Her distasteful tweet may have cost her a job at LBC, but this isn't the last we've seen of Britain's biggest troll. 

Another atrocity, other surge of grief and fear, and there like clockwork was the UK’s biggest troll. Hours after the explosion at the Manchester Arena that killed 22 mostly young and female concert goers, Katie Hopkins weighed in with a very on-brand tweet calling for a “final solution” to the complex issue of terrorism.

She quickly deleted it, replacing the offending phrase with the words “true solution”, but did not tone down the essentially fascist message.

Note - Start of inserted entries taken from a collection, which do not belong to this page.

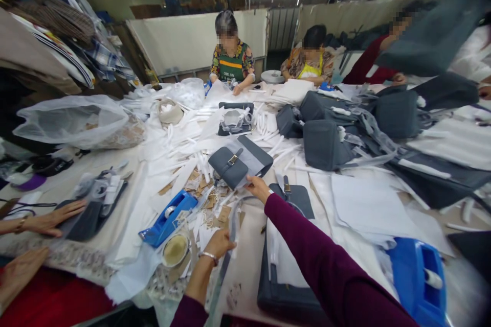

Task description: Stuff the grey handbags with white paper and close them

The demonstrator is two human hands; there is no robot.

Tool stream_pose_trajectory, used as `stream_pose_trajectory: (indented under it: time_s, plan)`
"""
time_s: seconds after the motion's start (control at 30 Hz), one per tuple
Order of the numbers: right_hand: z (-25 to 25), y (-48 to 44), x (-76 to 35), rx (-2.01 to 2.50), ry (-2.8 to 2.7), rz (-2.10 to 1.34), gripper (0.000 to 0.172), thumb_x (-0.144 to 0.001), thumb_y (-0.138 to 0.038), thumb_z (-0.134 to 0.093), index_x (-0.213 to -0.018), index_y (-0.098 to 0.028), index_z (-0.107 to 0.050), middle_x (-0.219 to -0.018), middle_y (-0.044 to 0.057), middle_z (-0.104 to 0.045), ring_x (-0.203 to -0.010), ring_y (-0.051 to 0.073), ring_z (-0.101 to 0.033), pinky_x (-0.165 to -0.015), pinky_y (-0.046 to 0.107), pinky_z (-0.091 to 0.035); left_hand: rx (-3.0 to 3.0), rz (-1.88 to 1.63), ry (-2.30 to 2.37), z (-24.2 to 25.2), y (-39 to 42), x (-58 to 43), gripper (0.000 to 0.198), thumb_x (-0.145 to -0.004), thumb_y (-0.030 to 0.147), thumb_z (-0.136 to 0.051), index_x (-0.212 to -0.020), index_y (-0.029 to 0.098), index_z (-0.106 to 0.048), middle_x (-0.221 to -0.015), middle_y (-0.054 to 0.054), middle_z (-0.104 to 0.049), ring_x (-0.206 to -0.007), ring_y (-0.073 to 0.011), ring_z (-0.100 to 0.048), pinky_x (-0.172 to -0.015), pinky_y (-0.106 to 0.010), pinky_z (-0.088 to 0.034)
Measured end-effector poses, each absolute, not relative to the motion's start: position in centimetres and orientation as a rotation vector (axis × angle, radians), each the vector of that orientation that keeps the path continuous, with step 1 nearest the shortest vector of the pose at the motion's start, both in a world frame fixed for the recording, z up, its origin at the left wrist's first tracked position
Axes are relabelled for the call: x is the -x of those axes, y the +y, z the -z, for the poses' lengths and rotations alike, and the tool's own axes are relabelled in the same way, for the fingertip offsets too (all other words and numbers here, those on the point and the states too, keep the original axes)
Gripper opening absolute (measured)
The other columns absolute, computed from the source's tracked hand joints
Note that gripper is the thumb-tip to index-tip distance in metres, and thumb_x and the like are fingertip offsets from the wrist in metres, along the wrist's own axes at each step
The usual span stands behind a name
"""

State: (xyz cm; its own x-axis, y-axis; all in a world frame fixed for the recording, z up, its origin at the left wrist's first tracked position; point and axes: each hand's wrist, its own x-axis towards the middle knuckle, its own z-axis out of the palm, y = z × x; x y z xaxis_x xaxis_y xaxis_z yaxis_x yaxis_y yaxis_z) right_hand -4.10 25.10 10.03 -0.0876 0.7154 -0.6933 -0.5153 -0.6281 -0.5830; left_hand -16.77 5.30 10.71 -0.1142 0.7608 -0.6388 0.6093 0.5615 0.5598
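My right hand (259,188) reaches forward, thumb and fingers closed on the near edge of a small dark grey handbag (229,164) with a buckled flap. Pale wrapping lies against part of this bag. My left hand (219,244), nearer to me, is closed on a long grey strap (233,217) that looks covered in clear film. The strap runs down toward the table's front edge. Beneath my right forearm lies a larger dark bag (264,286) with white padding sheets on it. A separate buckled flap piece (301,198) shows just beyond.
Left of my hands are a blue tape dispenser (169,217), a round tub (175,249) and brown tags (224,213). Another blue dispenser (418,278) stands at right. Dark bags (324,143) are piled at back right. A co-worker's hand (57,218) rests at left; people sit opposite.
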Motion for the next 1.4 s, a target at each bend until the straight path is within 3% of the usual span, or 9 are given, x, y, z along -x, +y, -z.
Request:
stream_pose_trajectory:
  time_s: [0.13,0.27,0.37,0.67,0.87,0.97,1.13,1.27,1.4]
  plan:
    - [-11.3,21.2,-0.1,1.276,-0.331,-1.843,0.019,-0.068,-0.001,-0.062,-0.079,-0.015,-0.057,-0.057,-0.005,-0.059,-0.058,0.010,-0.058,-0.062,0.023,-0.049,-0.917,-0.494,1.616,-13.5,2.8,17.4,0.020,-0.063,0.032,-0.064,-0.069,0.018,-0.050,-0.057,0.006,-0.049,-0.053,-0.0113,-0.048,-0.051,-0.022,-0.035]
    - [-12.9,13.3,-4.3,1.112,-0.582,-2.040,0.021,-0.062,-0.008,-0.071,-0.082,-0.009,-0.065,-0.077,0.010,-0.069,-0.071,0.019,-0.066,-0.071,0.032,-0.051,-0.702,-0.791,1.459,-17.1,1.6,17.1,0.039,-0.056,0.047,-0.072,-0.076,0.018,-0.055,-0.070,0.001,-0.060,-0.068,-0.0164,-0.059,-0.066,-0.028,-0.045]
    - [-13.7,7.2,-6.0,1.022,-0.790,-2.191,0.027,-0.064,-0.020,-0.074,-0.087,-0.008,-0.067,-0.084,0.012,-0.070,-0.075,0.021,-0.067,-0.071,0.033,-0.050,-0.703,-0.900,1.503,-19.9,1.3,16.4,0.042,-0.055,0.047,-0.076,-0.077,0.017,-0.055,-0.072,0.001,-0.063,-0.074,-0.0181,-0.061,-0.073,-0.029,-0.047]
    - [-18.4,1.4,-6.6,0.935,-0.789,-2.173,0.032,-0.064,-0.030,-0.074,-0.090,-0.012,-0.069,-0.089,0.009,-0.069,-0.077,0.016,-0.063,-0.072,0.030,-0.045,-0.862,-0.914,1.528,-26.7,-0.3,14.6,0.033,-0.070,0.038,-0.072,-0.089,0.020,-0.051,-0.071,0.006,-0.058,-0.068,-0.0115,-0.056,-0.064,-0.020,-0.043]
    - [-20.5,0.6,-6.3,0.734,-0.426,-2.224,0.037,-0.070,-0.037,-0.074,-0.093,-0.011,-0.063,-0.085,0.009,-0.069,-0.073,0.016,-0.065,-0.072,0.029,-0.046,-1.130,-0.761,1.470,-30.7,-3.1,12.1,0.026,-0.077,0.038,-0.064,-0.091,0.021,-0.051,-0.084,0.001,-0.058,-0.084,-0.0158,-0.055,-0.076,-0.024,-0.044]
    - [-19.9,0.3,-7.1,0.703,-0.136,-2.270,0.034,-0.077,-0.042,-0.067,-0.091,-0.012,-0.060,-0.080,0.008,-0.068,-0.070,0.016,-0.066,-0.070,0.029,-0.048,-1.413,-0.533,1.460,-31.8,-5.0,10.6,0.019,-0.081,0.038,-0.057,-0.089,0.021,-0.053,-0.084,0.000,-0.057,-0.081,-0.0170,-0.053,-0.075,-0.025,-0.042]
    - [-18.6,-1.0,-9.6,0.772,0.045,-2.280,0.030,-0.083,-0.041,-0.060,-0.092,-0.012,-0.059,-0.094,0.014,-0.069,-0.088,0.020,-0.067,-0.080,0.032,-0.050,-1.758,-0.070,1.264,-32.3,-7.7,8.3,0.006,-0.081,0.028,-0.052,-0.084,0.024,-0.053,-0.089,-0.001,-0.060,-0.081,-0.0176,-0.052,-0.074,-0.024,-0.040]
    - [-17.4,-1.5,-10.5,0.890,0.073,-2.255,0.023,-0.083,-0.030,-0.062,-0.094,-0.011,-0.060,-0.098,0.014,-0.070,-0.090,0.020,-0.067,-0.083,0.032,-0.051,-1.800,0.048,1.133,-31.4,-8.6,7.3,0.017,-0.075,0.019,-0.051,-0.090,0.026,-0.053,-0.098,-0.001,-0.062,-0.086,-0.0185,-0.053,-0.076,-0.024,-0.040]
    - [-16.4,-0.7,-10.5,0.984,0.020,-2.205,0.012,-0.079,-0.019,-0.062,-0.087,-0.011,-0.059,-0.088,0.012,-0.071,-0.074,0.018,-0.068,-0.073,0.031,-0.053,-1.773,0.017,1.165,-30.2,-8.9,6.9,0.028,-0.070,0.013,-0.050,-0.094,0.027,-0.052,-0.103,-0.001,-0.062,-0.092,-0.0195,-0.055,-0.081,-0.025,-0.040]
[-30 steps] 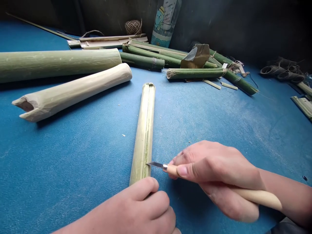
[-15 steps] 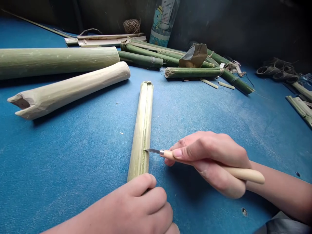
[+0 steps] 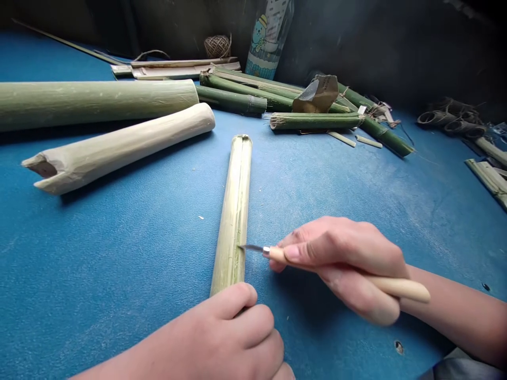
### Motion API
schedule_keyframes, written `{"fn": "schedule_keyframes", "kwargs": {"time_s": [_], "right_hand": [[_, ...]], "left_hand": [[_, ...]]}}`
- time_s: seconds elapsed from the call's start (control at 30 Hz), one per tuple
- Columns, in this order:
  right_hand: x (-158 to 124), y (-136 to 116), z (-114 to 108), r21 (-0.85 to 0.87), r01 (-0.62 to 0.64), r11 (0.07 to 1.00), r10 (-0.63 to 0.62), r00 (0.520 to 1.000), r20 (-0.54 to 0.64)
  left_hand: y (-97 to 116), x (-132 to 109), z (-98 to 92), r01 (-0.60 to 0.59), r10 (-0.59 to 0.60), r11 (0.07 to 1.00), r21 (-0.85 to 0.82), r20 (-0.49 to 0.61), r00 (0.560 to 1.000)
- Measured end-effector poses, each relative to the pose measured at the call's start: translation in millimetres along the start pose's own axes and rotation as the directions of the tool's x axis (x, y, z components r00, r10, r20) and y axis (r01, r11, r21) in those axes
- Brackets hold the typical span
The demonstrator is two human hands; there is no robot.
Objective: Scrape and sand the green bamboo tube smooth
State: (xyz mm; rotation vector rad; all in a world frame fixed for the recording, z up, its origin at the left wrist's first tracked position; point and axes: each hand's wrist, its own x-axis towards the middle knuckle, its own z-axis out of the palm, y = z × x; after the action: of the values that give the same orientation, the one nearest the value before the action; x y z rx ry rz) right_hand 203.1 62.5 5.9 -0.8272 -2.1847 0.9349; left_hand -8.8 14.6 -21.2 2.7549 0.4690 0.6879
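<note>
A slim, partly scraped bamboo piece (image 3: 234,211) lies lengthwise on the blue table (image 3: 119,253), pointing away from me. My left hand (image 3: 222,338) is closed over its near end, pressing it down. My right hand (image 3: 344,264) grips a carving knife (image 3: 317,266) with a pale wooden handle, held like a pen. The short metal blade touches the right side of the bamboo piece a little above my left fingers.
A pale peeled bamboo section (image 3: 119,145) and a thick green bamboo pole (image 3: 95,100) lie at the left. Several green bamboo sticks (image 3: 312,120), a brown block (image 3: 319,94), a twine ball (image 3: 217,46), a printed bottle (image 3: 269,37) and dark rings (image 3: 455,120) sit farther back.
The knife has slid up the bamboo from close by my left fingers to a spot farther along. My left hand has kept its hold.
</note>
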Motion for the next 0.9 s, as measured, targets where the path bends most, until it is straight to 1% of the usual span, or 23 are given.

Few thought it had been an innocent mistake on the part of someone unaware of the historical connotations of those two words.  And no matter how many urged their fellow web users not to give Hopkins the attention she craved, it still sparked angry tweets, condemnatory news articles and even reports to the police.

Hopkins has lost her presenting job at LBC radio, but she is yet to lose her column at Mail Online, and it’s quite likely she won’t.

Mail Online and its print counterpart The Daily Mail have regularly shown they are prepared to go down the deliberately divisive path Hopkins was signposting. But even if the site's managing editor Martin Clarke was secretly a liberal sandal-wearer, there are also very good economic reasons for Mail Online to stick with her. The extreme and outrageous is great at gaining attention, and attention is what makes money for Mail Online.

It is ironic that Hopkins’s career was initially helped by TV’s attempts to provide balance. Producers could rely on her to provide a counterweight to even the most committed and rational bleeding-heart liberal.

As Patrick Smith, a former media specialist who is currently a senior reporter at BuzzFeed News points out: “It’s very difficult for producers who are legally bound to be balanced, they will sometimes literally have lawyers in the room.”

“That in a way is why some people who are skirting very close or beyond the bounds of taste and decency get on air.”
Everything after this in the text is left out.